* Data records
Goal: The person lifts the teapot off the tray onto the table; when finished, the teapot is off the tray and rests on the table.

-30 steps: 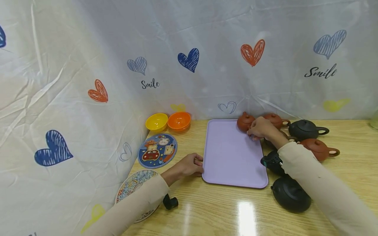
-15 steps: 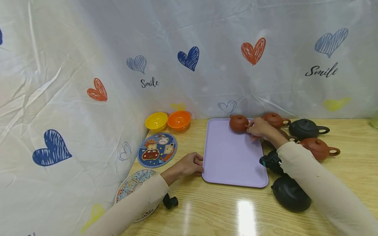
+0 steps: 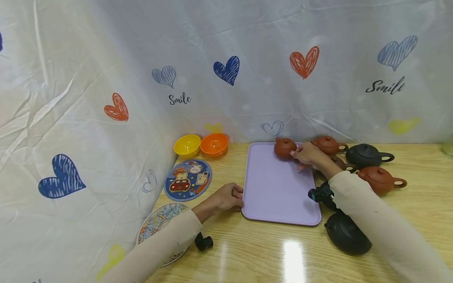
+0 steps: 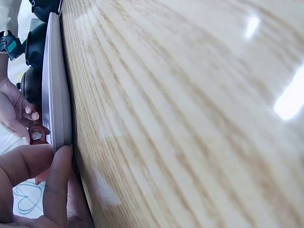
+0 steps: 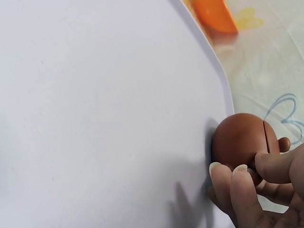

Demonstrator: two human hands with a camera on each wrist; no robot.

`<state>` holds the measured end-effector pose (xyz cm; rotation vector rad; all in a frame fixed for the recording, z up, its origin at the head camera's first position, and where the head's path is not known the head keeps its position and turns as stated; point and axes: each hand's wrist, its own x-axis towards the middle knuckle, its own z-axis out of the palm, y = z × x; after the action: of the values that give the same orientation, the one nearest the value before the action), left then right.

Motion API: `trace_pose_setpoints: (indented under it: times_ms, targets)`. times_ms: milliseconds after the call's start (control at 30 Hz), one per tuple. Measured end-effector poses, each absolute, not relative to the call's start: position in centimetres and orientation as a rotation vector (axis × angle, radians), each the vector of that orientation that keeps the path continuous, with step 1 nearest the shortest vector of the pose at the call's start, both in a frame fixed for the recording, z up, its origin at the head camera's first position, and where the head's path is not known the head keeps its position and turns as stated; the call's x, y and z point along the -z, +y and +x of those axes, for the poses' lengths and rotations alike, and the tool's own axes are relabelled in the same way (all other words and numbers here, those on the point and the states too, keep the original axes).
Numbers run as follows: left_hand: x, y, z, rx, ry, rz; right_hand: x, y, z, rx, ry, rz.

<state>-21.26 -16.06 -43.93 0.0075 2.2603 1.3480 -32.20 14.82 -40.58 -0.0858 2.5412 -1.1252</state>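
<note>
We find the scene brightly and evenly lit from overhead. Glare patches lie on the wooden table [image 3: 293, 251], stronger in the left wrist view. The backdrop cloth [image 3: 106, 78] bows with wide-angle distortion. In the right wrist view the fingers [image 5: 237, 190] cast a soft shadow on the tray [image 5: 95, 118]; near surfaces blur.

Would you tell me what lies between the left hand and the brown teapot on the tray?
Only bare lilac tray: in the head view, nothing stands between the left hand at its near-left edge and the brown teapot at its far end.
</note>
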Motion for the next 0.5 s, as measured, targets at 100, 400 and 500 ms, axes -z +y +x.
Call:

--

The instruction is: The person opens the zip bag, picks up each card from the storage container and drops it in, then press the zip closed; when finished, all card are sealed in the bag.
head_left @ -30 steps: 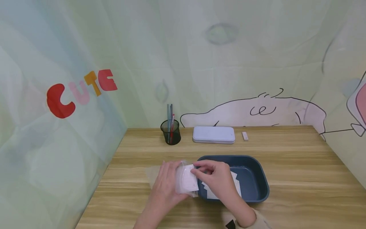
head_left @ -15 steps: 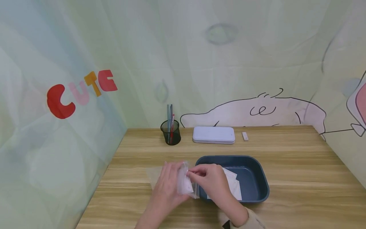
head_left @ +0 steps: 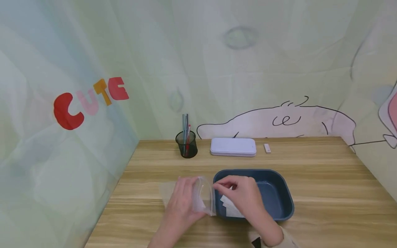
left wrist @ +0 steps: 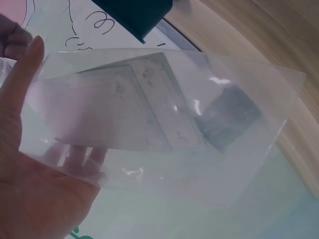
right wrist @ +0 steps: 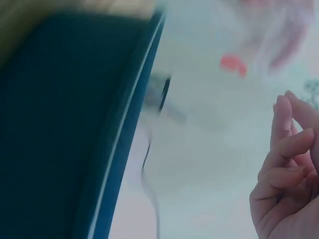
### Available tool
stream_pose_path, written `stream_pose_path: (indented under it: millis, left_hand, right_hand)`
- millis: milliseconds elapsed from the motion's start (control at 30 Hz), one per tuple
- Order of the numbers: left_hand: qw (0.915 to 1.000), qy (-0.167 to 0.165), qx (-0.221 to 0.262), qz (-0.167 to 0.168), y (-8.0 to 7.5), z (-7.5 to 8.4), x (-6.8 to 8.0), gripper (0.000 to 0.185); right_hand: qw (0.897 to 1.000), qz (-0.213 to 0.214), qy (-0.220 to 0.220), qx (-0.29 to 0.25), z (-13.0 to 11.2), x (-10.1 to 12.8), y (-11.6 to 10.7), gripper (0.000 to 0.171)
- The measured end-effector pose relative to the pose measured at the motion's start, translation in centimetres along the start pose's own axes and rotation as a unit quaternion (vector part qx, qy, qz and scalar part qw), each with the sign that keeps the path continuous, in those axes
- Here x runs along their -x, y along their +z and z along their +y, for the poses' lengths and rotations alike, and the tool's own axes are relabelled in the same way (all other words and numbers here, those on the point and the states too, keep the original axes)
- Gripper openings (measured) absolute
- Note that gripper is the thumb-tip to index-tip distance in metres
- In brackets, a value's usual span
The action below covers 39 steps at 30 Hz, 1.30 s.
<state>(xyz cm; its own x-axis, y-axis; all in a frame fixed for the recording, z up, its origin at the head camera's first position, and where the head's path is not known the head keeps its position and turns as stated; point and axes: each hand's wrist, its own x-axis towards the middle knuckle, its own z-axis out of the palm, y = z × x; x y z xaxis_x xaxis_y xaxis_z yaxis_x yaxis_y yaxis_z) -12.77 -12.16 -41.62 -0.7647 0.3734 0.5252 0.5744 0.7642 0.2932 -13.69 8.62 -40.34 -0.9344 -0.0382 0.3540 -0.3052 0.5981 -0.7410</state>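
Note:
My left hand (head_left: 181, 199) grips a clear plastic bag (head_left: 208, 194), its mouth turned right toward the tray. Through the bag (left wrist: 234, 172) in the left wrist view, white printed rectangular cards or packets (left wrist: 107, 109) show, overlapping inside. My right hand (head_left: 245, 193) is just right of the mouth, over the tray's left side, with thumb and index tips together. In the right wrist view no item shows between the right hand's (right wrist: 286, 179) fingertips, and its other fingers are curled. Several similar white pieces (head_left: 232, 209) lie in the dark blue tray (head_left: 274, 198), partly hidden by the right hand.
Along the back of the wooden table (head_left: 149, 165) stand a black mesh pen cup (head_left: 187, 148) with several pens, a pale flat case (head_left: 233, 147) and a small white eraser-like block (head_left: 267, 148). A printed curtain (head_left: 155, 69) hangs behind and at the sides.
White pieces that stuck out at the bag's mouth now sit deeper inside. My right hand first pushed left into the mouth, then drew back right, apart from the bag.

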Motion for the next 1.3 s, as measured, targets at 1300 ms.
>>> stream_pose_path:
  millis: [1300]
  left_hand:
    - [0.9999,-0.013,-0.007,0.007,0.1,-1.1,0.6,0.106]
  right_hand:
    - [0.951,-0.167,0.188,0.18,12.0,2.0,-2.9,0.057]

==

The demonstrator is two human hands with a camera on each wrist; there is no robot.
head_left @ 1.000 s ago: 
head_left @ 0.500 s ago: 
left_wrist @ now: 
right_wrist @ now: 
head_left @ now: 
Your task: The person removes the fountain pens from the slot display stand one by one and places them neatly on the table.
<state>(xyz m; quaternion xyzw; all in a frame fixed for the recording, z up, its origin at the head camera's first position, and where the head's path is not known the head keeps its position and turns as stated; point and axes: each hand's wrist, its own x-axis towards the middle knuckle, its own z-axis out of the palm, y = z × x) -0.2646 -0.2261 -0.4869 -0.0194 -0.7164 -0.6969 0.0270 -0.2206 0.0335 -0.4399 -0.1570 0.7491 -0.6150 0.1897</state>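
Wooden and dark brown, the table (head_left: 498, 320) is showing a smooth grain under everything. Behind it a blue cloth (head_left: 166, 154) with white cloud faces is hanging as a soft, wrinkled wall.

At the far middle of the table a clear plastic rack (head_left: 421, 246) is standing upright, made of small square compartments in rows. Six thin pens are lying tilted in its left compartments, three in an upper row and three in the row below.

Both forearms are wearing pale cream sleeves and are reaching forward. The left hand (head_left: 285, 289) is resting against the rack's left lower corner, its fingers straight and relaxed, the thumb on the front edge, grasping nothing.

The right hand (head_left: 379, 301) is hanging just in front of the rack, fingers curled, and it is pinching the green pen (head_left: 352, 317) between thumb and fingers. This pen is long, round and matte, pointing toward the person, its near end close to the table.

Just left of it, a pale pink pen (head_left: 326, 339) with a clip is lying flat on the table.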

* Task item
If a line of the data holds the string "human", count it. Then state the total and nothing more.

* Reply
2